Let's look at an example of what's really happening: a problem of verbal abuse at the workplace. The conflict is obvious: men want to use certain sexually loaded words towards the other gender and women don't want that happening (or to be more specific they want respect and equality for themselves). And the solution for it? Feminist movement gathers enough political strength and a law is passed that prohibits that kind of discrimination. A great victory for the human race. But is it really?
ReplyDeleteWhat most tend to overlook is that it has really solved the problem only for one side of the conflict. Men did not have a problem of verbal abuse from women so the law solves nothing for them. And did anyone care to listen to what they really wanted? What has caused them to be sexually abusive in the first place? Nobody was interested in that. It was much easier to put a label "animals", "primates" and not to care at all. What took place afterwards is that men pushed their unsolved problems deeper and it has resulted in a more sophisticated and undetectable ways to discriminate women. The women once again retaliated. And now I, as a man, am viewed as a potential abuser everywhere I go - like I am responsible for what others of my gender had done in the past. I constantly hear things "men are pigs, aggressive, insensitive, uncaring, unemotional, bloodthirsty" and so on. This passive form of discrimination hurts me and makes me feel like a second rate human even if I've never done an abusive thing towards women. Come to think of it I too might easily become outraged because of this. I might even go as far as join a movement of masculinists who fight feminists. But what another senseless war would ever accomplish?

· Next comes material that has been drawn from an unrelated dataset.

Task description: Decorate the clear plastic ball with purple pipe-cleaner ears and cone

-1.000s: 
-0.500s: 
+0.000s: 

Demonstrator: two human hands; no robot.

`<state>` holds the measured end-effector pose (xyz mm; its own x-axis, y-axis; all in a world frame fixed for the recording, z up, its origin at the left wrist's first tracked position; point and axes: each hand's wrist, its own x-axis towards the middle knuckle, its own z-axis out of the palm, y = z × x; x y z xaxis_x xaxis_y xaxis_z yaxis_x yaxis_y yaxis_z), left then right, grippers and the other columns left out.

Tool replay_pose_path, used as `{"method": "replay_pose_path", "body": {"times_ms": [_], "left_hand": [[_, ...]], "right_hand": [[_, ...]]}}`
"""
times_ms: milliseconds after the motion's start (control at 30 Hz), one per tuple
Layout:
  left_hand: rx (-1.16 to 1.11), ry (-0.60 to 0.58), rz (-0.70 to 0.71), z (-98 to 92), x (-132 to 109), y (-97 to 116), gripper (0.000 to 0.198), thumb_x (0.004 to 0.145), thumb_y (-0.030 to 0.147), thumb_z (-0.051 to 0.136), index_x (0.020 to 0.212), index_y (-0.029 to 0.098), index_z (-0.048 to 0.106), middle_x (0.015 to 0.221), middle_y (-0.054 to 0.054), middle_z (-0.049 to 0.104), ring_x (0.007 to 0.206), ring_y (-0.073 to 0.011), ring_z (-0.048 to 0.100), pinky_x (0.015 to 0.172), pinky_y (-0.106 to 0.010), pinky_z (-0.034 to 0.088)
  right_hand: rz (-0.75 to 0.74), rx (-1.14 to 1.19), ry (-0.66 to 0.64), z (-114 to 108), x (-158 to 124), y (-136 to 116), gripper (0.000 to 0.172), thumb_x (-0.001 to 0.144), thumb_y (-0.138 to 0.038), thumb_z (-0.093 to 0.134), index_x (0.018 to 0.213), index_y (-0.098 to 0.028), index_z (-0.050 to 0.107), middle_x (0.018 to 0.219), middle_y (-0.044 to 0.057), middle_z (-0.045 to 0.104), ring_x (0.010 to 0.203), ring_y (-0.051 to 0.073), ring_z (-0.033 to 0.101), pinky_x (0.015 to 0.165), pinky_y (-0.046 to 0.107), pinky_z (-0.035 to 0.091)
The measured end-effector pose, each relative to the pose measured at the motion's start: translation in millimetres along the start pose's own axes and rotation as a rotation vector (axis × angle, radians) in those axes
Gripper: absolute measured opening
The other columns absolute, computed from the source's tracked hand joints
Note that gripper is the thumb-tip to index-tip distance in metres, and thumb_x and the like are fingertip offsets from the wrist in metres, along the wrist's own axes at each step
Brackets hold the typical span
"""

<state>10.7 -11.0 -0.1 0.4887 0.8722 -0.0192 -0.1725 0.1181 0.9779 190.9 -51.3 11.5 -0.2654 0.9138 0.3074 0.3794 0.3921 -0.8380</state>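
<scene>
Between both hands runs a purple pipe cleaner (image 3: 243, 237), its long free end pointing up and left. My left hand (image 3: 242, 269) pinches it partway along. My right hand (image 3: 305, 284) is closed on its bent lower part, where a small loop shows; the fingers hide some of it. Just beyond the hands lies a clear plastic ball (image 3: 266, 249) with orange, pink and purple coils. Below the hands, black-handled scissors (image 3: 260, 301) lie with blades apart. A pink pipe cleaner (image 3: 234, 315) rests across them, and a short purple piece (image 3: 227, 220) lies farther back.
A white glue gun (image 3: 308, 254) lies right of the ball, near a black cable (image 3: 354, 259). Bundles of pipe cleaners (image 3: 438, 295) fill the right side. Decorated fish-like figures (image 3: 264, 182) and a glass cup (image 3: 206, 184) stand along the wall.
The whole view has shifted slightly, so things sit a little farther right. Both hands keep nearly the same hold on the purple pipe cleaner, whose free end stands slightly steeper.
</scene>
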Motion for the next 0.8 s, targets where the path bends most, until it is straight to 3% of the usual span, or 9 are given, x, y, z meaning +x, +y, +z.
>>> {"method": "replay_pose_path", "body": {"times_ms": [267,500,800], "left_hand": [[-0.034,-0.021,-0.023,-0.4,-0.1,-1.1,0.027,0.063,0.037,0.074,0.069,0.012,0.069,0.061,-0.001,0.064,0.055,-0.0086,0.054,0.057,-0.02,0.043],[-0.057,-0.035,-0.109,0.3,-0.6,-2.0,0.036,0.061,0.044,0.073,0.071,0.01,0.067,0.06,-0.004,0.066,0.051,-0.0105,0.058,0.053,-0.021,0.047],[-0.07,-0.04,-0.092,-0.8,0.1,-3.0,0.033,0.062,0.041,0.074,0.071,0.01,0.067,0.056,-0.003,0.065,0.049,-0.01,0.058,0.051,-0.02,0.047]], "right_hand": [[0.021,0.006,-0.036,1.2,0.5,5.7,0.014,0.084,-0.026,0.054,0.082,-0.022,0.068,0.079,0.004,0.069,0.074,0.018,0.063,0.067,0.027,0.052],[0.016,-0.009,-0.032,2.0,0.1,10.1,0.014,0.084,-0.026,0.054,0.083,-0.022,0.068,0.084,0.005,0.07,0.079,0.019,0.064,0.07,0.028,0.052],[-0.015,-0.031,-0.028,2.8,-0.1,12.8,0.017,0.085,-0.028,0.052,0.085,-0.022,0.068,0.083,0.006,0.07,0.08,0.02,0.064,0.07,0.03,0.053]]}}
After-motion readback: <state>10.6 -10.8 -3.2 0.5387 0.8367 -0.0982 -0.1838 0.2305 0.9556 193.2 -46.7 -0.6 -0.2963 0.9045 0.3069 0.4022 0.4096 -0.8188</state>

It could have been a much different outcome if both sides listened - men and women cooperated towards solving their shared problems. Maybe what was best in the situation was not to punish the abusers but to provide them help in dealing with their emotional problems? Maybe what needs to be done is to change how women treat men (in removing that passive discrimination I spoke about) and how are they up-brought by their mothers by teaching them a value of empathy and compassion? If we really thought about it we would have probably came to even better ideas than that.
That's why I feel being outraged is not good - it hinders our ability to listen and see the situation clearly and invites us to mistreat other people just as we have been mistreated ourselves. I don't consider myself feminist or masculinist - I would rather be humanist.